Flora, it’s fair to say, has had a bad day. Her creep of a boss goes too far, and she quits her hairdressing job. Arriving home early, she finds her boyfriend, who she’d thought might be about to propose, in bed with another woman! Devastated she heads off to her mother’s holiday cottage in Wales, the location for many happy childhood holidays, on her boyfriend’s powerful and expensive motorbike. And so she spends her 30th birthday alone, surfing. When she gets into difficulties she is rescued by handsome lifeguard Jake, recently returned from travelling in Australia and working in his grandparents’ hotel.
Both Flora and Jake could be rather prickly characters but they both had things in their past which made them that way. I so enjoyed reading about them ever so gradually getting to know each other and learn more about each other. Although the attraction between them was clear from the outset, they didn’t immediately act upon it and there was a really natural feel to their developing friendship.
There were more than a few intriguing parts of the story too. Why did Jake’s gran Molly have something against bikers and what did she have against The Art Café? What would happen when Flora’s secret mission came to light – I must admit I was dreading that part! The Art Cafe is not so much a focal point of the story in this book as in the previous two but does play a significant part and there are some rather dramatic scenes which take place there.
Both Jake and Flora have very interesting pasts and more than a few secrets are being kept by several members of their families. There is lots about the biking community and how welcoming and friendly, though sometimes misunderstood it is. Surfing features in this book too and cooking and hairdressing. Somehow, the author brings all these seemingly unconnected ideas together in a very satisfying read. Community is a very important theme throughout the book with the hotel being a focal point for many community activities. I very much enjoyed my Escape to the Art Cafe.
My thanks to Liz at ChocLit for my review copy of the book. Escape to the Art Cafe is available from 30th June as an ebook. You find buying options for various ebook retailers on the ChocLit website here: Escape to the Art Cafe
From the back of the book
Heartbreak and cake at the Art Café …
It was meant to be the perfect romantic holiday. But then Flora Bexton’s boyfriend does the unthinkable, and she responds in the only logical way: she steals his motorbike and escapes for a holiday by herself on the Welsh coast.
Far from the lonely trip she imagined, Flora soon finds comfort at the friendly local Art Café where the legendary hot chocolate and cake help to ease her troubled mind. And when Aussie-Welsh lifeguard Jake Foley steps in just when Flora needs help the most, she realises that her ‘holiday’ feels
more like home with every passing day …
About the Author – in her own words

Arty, biking, writing granny, that’s me! Living on the Welsh coast, right at the bottom before it plops into the sea, I was a policewoman in Essex before I was diagnosed with ovarian cancer at a very early age.

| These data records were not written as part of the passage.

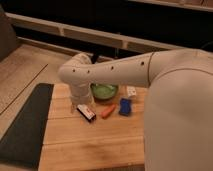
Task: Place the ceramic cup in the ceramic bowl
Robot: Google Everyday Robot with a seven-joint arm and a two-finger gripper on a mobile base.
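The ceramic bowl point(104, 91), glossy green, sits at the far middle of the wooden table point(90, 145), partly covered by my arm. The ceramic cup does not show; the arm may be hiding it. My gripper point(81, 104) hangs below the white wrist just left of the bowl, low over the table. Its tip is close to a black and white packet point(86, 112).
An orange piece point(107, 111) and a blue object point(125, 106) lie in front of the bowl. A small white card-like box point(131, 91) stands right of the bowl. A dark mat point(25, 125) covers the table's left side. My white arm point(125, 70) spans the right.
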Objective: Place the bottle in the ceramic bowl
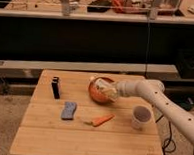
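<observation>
The orange-red ceramic bowl (94, 92) stands on the wooden table (86, 139), right of its middle and towards the back. The pale bottle (103, 86) lies tilted over the bowl's right half, at the tip of my gripper (109, 91). The gripper reaches in from the right on a white arm and is shut on the bottle. Bottle and gripper hide the bowl's right rim.
A white-pink cup (141, 116) stands right of the bowl, under the arm. An orange carrot (102, 120) lies in front of the bowl. A blue sponge (68, 110) and a black upright block (55, 87) are on the left. Shelving runs behind the table.
</observation>
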`<move>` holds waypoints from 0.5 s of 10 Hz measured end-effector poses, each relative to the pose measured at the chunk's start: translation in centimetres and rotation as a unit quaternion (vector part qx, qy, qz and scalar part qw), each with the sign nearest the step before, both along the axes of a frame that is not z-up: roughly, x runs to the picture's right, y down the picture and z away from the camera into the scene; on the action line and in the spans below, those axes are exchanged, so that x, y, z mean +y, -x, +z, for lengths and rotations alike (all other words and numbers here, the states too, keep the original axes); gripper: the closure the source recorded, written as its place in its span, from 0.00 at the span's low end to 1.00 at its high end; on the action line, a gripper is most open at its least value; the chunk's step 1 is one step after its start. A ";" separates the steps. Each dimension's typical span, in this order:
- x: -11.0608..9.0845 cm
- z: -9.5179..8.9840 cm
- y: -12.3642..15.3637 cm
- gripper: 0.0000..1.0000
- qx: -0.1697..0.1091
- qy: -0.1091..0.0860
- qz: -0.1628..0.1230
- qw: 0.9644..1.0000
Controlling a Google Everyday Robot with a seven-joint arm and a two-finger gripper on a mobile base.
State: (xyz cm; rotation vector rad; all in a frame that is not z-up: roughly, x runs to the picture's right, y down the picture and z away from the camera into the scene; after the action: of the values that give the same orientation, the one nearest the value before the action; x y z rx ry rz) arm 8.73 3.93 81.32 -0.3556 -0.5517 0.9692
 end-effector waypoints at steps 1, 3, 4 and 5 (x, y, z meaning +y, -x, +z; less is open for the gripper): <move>0.0 0.1 0.1 0.90 0.000 0.000 0.000 1.000; 0.1 0.2 0.0 0.72 0.008 0.000 -0.002 1.000; 0.0 0.3 0.1 0.63 0.023 0.000 -0.001 1.000; -0.1 0.5 0.1 0.55 0.037 -0.002 -0.002 0.999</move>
State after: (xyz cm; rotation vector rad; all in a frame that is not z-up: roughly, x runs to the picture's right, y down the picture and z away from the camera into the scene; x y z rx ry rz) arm 8.63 3.81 81.79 -0.3166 -0.4862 0.9737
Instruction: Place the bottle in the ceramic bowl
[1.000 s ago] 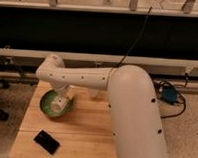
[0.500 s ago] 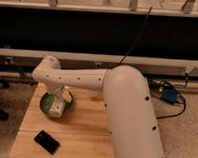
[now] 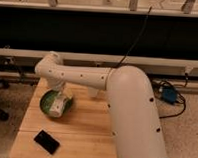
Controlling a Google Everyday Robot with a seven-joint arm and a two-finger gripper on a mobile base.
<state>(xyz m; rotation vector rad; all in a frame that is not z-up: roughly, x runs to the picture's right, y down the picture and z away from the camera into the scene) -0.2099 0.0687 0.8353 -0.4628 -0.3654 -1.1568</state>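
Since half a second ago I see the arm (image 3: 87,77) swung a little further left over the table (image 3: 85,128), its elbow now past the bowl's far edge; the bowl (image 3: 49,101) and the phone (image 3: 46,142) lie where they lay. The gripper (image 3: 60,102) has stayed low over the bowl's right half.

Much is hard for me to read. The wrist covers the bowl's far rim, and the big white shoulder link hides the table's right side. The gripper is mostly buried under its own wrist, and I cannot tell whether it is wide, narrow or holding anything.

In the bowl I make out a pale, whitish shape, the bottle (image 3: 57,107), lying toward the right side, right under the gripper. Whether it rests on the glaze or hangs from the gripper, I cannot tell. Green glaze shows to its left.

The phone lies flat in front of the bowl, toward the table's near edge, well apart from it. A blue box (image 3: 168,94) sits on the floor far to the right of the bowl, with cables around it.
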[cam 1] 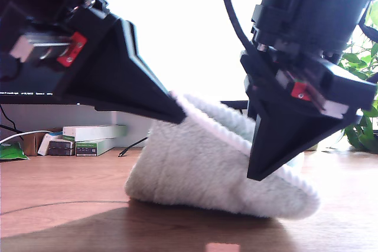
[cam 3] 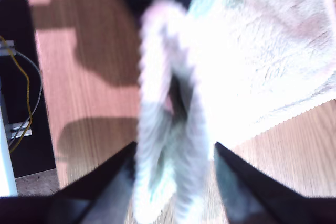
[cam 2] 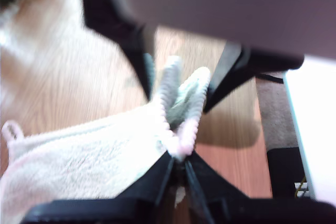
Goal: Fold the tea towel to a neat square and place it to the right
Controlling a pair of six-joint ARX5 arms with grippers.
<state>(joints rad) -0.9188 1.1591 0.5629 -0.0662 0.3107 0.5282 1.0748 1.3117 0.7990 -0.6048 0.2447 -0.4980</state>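
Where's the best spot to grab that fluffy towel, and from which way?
Grab the tea towel by its ribbed corded edge, coming down from above. That edge is lifted clear of the wooden table while the rest sags onto it, and it is thin and firm enough for a claw to pinch.

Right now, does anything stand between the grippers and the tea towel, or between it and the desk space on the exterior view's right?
Nothing visible. My first gripper and my second gripper each pinch the tea towel at its edge. The desk there looks bare; a plant stands farther back.
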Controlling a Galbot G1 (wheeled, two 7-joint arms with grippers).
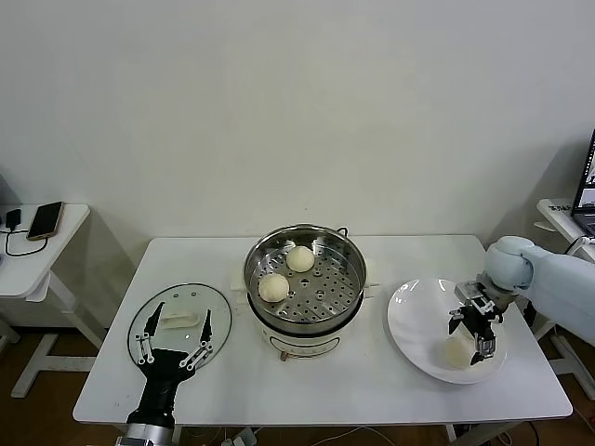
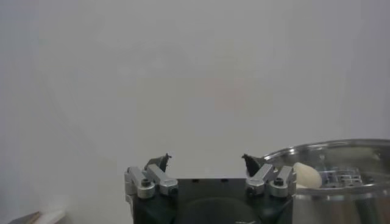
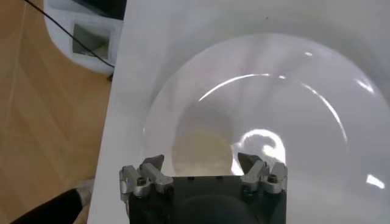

Thanks to my amazing family and friends, I made a full recovery, left the police, met the man I then married and went to live in semi-rural Wales – well, I thought it was semi-rural after living in Essex. I mean, you had to drive fifteen miles to get to a Marks and Sparks. Where on earth did people buy their underwear? It was a small town that thought it was a village. But it had a beach.
I fell in love with it, along with the two adorable little boys I inherited. They inspired my passion for painting children, and they and their children inform the young characters in my books and subsequent career change as portrait painter. I even appeared on Sky’s Portrait Artist of the Year!
The beach formed a huge part of my life, and I trained as a beach lifeguard, patrolling the beach and competing on the single ski. That all stopped when I needed a hip replacement and found carrying equipment too painful. Not to be outdone, I and three pals did a 45 mile walk and raised over £10,000 for Cancer Research, and not long after that, I decided I’d learn to ride a motorbike.
That was a huge and entertaining learning curve, and inspired my debut novel, Summer at the Art Cafe. I’m on my second hip now, still riding my 1000cc red Honda, and I’ve made some of my most enduring friendships through biking.
I hope you enjoy reading about my characters and their stories. Some of my life has inevitably given birth to some of theirs, but their personalities are all their own, and I keep expecting to see them in the local supermarket or on the beach!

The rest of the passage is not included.